## Records for the task:
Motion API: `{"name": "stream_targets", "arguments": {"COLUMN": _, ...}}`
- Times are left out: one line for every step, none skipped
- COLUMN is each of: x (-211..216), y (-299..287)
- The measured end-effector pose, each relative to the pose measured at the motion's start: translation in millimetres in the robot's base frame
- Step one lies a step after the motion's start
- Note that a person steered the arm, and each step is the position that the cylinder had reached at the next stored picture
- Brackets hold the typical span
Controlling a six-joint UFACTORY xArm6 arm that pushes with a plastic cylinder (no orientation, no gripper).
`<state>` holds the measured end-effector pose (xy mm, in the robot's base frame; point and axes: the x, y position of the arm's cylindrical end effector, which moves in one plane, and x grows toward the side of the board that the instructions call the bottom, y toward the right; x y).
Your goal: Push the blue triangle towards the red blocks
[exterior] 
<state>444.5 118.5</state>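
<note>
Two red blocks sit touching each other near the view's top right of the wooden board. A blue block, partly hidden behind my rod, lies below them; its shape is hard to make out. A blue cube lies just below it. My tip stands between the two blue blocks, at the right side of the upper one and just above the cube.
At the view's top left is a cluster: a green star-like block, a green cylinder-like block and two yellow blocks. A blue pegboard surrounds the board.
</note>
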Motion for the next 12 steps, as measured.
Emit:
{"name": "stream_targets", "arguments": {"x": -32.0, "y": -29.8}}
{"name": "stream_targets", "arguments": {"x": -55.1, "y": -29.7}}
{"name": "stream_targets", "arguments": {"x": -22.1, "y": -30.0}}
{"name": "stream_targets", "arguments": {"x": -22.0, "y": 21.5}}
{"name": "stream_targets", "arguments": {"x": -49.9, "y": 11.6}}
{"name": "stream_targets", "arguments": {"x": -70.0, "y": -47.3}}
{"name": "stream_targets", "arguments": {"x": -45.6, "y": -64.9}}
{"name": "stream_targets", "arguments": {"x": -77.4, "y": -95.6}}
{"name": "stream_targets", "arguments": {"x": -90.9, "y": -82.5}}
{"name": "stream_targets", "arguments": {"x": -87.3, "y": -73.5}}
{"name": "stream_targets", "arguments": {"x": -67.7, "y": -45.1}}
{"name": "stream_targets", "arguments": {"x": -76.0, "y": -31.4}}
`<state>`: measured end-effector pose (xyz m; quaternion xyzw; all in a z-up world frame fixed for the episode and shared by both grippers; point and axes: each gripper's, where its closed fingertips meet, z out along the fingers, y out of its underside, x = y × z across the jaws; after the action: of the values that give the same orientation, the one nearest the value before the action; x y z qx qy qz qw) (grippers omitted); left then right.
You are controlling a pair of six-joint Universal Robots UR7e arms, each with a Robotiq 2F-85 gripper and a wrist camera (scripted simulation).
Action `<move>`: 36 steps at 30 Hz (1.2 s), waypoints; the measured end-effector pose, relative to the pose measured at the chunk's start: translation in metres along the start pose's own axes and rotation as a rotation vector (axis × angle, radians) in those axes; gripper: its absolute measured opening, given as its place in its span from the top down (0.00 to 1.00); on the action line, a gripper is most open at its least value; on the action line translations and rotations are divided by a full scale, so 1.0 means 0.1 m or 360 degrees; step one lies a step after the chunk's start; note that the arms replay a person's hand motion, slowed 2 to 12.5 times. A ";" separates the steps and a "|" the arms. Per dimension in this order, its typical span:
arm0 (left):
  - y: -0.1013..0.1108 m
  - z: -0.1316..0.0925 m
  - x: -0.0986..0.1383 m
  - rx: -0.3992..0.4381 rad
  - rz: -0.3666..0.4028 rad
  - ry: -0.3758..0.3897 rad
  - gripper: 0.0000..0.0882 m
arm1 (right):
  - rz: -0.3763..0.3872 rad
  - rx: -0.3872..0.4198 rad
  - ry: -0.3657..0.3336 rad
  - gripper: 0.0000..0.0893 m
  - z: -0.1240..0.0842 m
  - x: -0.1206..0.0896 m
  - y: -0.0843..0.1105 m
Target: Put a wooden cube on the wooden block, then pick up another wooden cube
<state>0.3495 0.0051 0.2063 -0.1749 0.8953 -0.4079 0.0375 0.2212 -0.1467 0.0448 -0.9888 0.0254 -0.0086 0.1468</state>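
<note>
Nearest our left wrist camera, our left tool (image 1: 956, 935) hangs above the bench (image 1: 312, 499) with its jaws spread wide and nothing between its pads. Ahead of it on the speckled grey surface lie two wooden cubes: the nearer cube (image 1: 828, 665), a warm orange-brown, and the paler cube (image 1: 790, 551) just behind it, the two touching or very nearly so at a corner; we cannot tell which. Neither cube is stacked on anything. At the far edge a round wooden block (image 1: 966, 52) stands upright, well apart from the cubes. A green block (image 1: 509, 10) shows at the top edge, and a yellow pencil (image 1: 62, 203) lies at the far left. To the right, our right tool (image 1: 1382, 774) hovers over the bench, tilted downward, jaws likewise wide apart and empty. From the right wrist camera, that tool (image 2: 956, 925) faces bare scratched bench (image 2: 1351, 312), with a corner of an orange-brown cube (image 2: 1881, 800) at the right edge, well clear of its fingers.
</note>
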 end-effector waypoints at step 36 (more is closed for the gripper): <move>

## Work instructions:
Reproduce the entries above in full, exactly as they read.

## Expected answer:
Motion API: `{"name": "stream_targets", "arguments": {"COLUMN": _, ...}}`
- Times are left out: one line for every step, none skipped
- COLUMN is each of: x (-211..216), y (-299..287)
- The measured end-effector pose, each relative to the pose measured at the motion's start: translation in millimetres in the robot's base frame
- Step one lies a step after the motion's start
- Note that a person steered the arm, and each step is the position that the cylinder had reached at the next stored picture
- Brackets hold the typical span
Controlling a six-joint UFACTORY xArm6 arm that pushes with a plastic cylinder (no orientation, no gripper).
`<state>` holds the measured end-effector pose (xy mm, in the robot's base frame; point and axes: the x, y position of the arm's cylindrical end effector, which moves in one plane, and x grows toward the side of the board that the instructions call the bottom, y toward the right; x y).
Your goal: Push the blue triangle towards the red blocks
[exterior] 
<state>444.5 118.5</state>
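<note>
Two red blocks sit touching each other near the view's top right of the wooden board. A blue block, partly hidden behind my rod, lies below them; its shape is hard to make out. A blue cube lies just below it. My tip stands between the two blue blocks, at the right side of the upper one and just above the cube.
At the view's top left is a cluster: a green star-like block, a green cylinder-like block and two yellow blocks. A blue pegboard surrounds the board.
</note>
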Motion for the next 12 steps, as measured.
Emit:
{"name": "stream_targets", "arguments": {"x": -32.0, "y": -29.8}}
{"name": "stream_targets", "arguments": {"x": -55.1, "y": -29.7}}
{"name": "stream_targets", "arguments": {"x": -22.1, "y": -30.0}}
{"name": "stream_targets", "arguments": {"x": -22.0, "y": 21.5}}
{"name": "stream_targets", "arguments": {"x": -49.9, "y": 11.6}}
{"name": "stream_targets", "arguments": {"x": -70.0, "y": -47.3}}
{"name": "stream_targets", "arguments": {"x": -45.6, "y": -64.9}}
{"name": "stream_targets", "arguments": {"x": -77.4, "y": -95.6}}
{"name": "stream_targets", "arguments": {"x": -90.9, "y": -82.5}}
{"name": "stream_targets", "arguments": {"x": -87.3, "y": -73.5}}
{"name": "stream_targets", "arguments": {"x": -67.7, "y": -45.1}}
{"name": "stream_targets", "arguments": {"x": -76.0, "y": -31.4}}
`<state>`: measured end-effector pose (xyz m; quaternion xyzw; all in a z-up world frame fixed for the episode and shared by both grippers; point and axes: each gripper's, where its closed fingertips meet, z out along the fingers, y out of its underside, x = y × z across the jaws; after the action: of the values that give the same orientation, the one nearest the value before the action; x y z qx qy qz qw) (grippers omitted); left then right.
You are controlling a pair of six-joint Universal Robots UR7e arms, each with a Robotiq 2F-85 gripper and a wrist camera (scripted simulation).
Action `<move>`: 36 steps at 30 Hz (1.2 s), waypoints; the measured end-effector pose, relative to the pose measured at the chunk's start: translation in metres along the start pose's own axes and rotation as a rotation vector (axis × angle, radians) in those axes; gripper: its absolute measured opening, given as its place in its span from the top down (0.00 to 1.00); on the action line, a gripper is most open at its least value; on the action line translations and rotations are divided by a full scale, so 1.0 means 0.1 m or 360 degrees; step one lies a step after the chunk's start; note that the arms replay a person's hand motion, slowed 2 to 12.5 times. A ";" separates the steps and a "|" the arms. Per dimension in this order, its typical span:
arm0 (left):
  - y: -0.1013..0.1108 m
  - z: -0.1316..0.0925 m
  - x: -0.0986..0.1383 m
  - rx: -0.3992..0.4381 rad
  - rz: -0.3666..0.4028 rad
  - ry: -0.3758..0.3897 rad
  - gripper: 0.0000..0.0882 m
arm1 (right):
  - rz: -0.3763..0.3872 rad
  - rx: -0.3872..0.4198 rad
  - ry: -0.3657..0.3336 rad
  - gripper: 0.0000..0.0893 m
  - z: -0.1240..0.0842 m
  - x: -0.1206..0.0896 m
  - y: -0.0843..0.1105 m
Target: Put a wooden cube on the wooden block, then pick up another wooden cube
<state>0.3495 0.0051 0.2063 -0.1749 0.8953 -0.4079 0.0375 0.2212 -0.1467 0.0448 -0.9888 0.0254 -0.0086 0.1468</state>
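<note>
Nearest our left wrist camera, our left tool (image 1: 956, 935) hangs above the bench (image 1: 312, 499) with its jaws spread wide and nothing between its pads. Ahead of it on the speckled grey surface lie two wooden cubes: the nearer cube (image 1: 828, 665), a warm orange-brown, and the paler cube (image 1: 790, 551) just behind it, the two touching or very nearly so at a corner; we cannot tell which. Neither cube is stacked on anything. At the far edge a round wooden block (image 1: 966, 52) stands upright, well apart from the cubes. A green block (image 1: 509, 10) shows at the top edge, and a yellow pencil (image 1: 62, 203) lies at the far left. To the right, our right tool (image 1: 1382, 774) hovers over the bench, tilted downward, jaws likewise wide apart and empty. From the right wrist camera, that tool (image 2: 956, 925) faces bare scratched bench (image 2: 1351, 312), with a corner of an orange-brown cube (image 2: 1881, 800) at the right edge, well clear of its fingers.
</note>
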 end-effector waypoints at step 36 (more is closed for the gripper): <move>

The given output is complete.